__What needs to be done__
Return the entries exactly. Images are not part of the copy.

** Input data follows **

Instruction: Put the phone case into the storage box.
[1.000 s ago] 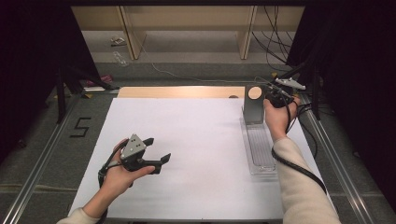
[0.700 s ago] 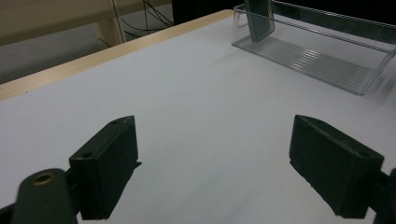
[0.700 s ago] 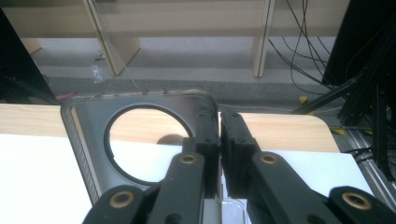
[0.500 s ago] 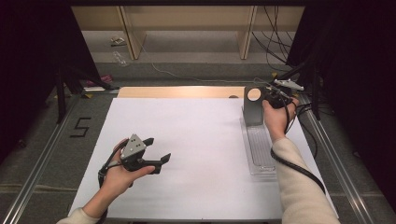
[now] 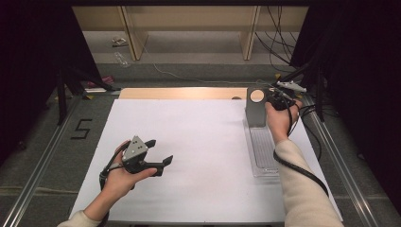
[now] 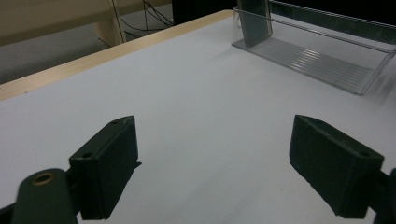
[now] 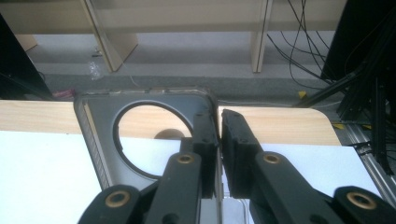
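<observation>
A grey plate (image 5: 255,112) with a round hole stands upright at the far end of a clear ribbed rack (image 5: 265,151) on the right of the white table top. My right gripper (image 5: 274,98) is at the plate's right edge. In the right gripper view its jaws (image 7: 219,119) are pinched together on that thin edge, with the grey plate (image 7: 105,140) to their left. My left gripper (image 5: 161,150) hovers low over the white surface at the near left. Its jaws are open with nothing between them (image 6: 212,163). The left gripper view shows the rack (image 6: 317,58) and the plate (image 6: 254,21) farther off.
A wooden strip (image 5: 179,93) runs along the table's far edge. Metal rails (image 5: 340,156) border both sides. Shelf legs (image 5: 135,33) and cables (image 5: 279,28) stand behind the table. A "5" mark (image 5: 81,128) is on the floor at the left.
</observation>
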Demonstrator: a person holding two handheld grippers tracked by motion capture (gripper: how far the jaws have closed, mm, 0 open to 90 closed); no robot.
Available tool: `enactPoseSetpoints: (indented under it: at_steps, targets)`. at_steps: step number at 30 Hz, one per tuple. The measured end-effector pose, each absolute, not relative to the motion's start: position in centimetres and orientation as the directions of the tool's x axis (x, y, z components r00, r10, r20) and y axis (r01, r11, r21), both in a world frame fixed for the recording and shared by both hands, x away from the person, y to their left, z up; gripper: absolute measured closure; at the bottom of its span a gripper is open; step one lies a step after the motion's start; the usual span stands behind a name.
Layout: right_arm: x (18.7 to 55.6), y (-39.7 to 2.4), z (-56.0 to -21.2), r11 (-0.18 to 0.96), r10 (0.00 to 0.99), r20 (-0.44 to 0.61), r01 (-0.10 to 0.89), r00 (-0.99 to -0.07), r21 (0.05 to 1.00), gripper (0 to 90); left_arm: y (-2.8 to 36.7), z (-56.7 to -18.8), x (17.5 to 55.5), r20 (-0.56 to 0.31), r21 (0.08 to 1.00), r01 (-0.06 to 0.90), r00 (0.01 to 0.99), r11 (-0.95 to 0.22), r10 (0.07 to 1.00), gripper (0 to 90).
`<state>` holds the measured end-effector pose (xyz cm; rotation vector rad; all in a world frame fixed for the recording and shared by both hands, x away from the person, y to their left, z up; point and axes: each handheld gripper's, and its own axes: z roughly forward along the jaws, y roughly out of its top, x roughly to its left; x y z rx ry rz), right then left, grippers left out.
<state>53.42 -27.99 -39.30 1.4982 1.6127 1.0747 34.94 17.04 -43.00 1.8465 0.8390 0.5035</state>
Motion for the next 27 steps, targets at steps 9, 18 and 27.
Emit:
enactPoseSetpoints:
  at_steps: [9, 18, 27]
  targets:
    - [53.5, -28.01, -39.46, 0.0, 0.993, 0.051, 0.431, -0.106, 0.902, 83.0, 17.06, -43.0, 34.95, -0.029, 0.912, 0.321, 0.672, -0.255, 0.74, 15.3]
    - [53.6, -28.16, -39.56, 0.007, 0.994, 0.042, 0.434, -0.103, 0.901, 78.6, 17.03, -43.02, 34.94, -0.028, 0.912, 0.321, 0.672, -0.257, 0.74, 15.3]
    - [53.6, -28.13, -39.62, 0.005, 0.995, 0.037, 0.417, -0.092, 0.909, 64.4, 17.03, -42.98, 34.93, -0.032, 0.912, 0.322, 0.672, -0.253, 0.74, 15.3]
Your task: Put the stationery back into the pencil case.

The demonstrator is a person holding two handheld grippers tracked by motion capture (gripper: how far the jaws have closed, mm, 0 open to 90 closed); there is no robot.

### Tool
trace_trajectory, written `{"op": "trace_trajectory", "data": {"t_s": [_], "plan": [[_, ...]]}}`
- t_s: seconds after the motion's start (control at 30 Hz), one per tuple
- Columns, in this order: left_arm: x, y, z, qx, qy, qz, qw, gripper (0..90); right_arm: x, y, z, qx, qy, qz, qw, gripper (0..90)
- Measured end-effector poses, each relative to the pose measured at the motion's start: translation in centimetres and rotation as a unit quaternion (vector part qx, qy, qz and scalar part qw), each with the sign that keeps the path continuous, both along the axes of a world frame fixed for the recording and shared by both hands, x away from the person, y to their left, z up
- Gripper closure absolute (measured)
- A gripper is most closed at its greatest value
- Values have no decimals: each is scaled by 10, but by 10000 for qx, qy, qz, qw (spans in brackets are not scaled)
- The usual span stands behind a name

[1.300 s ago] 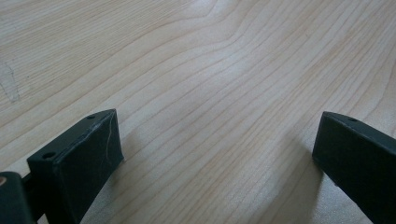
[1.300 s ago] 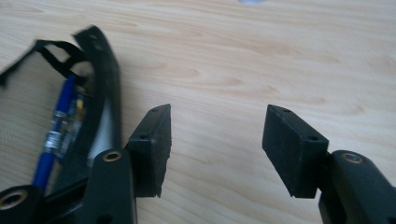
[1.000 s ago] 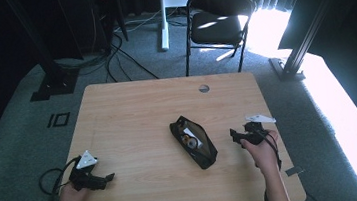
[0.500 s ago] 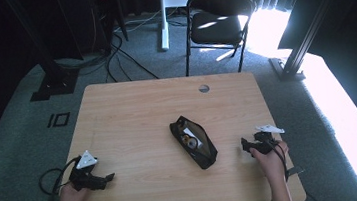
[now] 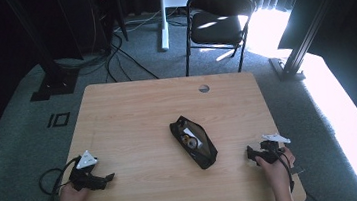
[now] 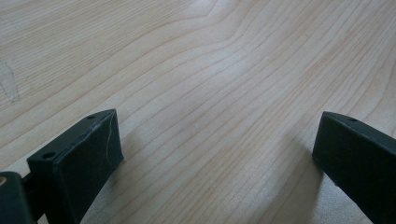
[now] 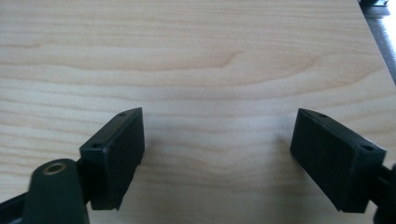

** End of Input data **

__Problem solution__
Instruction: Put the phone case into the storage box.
[1.000 s ago] 
[0.700 s ago] 
[0.700 s ago] 
[0.500 s ago] 
[now] 
[now] 
[now] 
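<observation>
A grey plate (image 5: 255,112) with a round hole stands upright at the far end of a clear ribbed rack (image 5: 265,151) on the right of the white table top. My right gripper (image 5: 274,98) is at the plate's right edge. In the right gripper view its jaws (image 7: 219,119) are pinched together on that thin edge, with the grey plate (image 7: 105,140) to their left. My left gripper (image 5: 161,150) hovers low over the white surface at the near left. Its jaws are open with nothing between them (image 6: 212,163). The left gripper view shows the rack (image 6: 317,58) and the plate (image 6: 254,21) farther off.
A wooden strip (image 5: 179,93) runs along the table's far edge. Metal rails (image 5: 340,156) border both sides. Shelf legs (image 5: 135,33) and cables (image 5: 279,28) stand behind the table. A "5" mark (image 5: 81,128) is on the floor at the left.
</observation>
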Demonstrator: a person holding two handheld grippers tracked by motion capture (gripper: how far the jaws have closed, mm, 0 open to 90 closed); no robot.
Available tool: `enactPoseSetpoints: (indented under it: at_steps, targets)`. at_steps: step number at 30 Hz, one per tuple. The measured end-effector pose, each absolute, not relative to the motion's start: position in centimetres and orientation as the directions of the tool's x axis (x, y, z components r00, r10, r20) and y axis (r01, r11, r21), both in a world frame fixed for the recording and shared by both hands, x away from the person, y to their left, z up; gripper: absolute measured closure; at the bottom of its span a gripper is open; step one lies a step after the motion's start; the usual span stands behind a name.
Layout: right_arm: x (18.7 to 55.6), y (-39.7 to 2.4), z (-56.0 to -21.2), r11 (-0.18 to 0.96), r10 (0.00 to 0.99), r20 (-0.44 to 0.61), r01 (-0.10 to 0.89), r00 (-0.99 to -0.07), r21 (0.05 to 1.00), gripper (0 to 90); left_arm: y (-2.8 to 36.7), z (-56.7 to -18.8), x (17.5 to 55.5), r20 (-0.56 to 0.31), r21 (0.08 to 1.00), r01 (-0.06 to 0.90), r00 (0.01 to 0.99), r11 (-0.95 to 0.22), r10 (0.07 to 1.00), gripper (0 to 90).
`<state>` holds the measured end-effector pose (xyz cm; rotation vector rad; all in a world frame fixed for the recording and shared by both hands, x away from the person, y to their left, z up; point and axes: each handheld gripper's, and its own axes: z roughly forward along the jaws, y roughly out of its top, x roughly to its left; x y z rx ry rz), right then left, grippers left out.
<state>53.42 -27.99 -39.30 1.4982 1.6127 1.0747 34.94 17.04 -43.00 1.8465 0.8390 0.5035</state>
Motion for the next 27 steps, targets at steps 9, 18 and 27.
Emit:
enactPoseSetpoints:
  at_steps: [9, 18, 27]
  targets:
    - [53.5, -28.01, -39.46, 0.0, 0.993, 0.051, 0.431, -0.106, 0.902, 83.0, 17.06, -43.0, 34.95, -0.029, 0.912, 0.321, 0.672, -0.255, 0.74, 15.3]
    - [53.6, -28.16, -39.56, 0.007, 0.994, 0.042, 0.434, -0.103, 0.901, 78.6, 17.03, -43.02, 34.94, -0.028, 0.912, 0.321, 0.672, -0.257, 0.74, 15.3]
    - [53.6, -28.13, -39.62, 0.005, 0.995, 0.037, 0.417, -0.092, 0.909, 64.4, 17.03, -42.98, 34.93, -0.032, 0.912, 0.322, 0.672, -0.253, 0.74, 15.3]
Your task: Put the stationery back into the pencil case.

The demonstrator is a person holding two handheld grippers tracked by motion capture (gripper: how far the jaws have closed, mm, 0 open to 90 closed); there is no robot.

### Tool
trace_trajectory, written `{"op": "trace_trajectory", "data": {"t_s": [_], "plan": [[_, ...]]}}`
- t_s: seconds after the motion's start (control at 30 Hz), one per tuple
- Columns, in this order: left_arm: x, y, z, qx, qy, qz, qw, gripper (0..90); right_arm: x, y, z, qx, qy, qz, qw, gripper (0..90)
- Measured end-effector poses, each relative to the pose measured at the motion's start: translation in centimetres and rotation as a unit quaternion (vector part qx, qy, qz and scalar part qw), each with the sign that keeps the path continuous, both along the axes of a world frame fixed for the recording and shared by both hands, x away from the person, y to their left, z up
- Gripper closure absolute (measured)
- A gripper is most closed at its greatest value
- Values have no decimals: each is scaled by 10, but by 10000 for qx, qy, qz, qw (spans in brackets are not scaled)
- The usual span stands behind a name

[1.300 s ago] 
[1.300 s ago] 
[1.000 s ago] 
[0.500 s ago] 
[now] 
[now] 
[now] 

No more work remains in this exercise.